**Goal of the exercise**
Report how many lines below contain the word "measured". Write only that number.
====== Data below ======
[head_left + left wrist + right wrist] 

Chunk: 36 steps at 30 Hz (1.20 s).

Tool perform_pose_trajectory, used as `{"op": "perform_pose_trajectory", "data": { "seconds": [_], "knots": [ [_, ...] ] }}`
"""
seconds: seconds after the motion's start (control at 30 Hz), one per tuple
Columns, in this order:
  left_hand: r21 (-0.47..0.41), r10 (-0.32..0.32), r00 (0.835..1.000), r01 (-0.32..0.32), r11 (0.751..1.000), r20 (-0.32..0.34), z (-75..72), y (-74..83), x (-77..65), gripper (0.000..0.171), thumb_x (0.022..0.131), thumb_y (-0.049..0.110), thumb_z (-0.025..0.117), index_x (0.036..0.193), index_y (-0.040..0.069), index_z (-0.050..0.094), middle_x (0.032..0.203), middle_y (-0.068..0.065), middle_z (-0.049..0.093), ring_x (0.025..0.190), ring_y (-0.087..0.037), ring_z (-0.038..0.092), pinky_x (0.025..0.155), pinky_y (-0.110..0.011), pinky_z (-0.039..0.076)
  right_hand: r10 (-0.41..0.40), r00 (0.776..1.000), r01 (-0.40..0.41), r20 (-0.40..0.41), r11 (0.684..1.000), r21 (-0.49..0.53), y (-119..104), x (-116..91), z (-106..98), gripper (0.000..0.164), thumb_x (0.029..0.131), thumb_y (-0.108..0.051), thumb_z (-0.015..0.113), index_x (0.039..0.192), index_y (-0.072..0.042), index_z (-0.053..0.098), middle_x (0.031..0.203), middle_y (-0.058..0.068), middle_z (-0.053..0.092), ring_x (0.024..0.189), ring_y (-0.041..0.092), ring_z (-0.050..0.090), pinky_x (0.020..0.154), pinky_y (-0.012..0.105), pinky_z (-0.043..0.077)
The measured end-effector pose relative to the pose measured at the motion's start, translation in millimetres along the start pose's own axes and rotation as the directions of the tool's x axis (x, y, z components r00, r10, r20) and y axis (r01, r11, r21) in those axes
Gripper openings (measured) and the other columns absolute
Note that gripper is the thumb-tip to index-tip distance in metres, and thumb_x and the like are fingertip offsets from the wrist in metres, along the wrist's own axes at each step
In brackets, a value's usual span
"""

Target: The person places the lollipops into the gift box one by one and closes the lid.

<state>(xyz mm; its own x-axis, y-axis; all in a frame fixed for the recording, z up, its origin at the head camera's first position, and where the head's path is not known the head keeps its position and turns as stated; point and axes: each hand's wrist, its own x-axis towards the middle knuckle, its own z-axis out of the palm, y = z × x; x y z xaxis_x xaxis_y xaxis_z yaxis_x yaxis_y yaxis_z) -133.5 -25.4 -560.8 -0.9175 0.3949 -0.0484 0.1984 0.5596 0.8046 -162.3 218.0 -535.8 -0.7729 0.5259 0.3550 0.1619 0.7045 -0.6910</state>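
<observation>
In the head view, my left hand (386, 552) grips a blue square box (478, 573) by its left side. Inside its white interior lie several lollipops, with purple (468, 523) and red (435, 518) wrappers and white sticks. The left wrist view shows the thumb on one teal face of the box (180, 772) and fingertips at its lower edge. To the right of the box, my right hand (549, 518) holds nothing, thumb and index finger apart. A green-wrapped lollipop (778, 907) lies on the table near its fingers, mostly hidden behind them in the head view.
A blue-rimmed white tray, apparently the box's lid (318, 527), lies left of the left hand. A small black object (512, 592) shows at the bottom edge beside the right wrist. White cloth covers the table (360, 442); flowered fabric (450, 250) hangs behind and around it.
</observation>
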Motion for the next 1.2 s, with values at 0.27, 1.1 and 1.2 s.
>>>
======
**Answer for the task**
2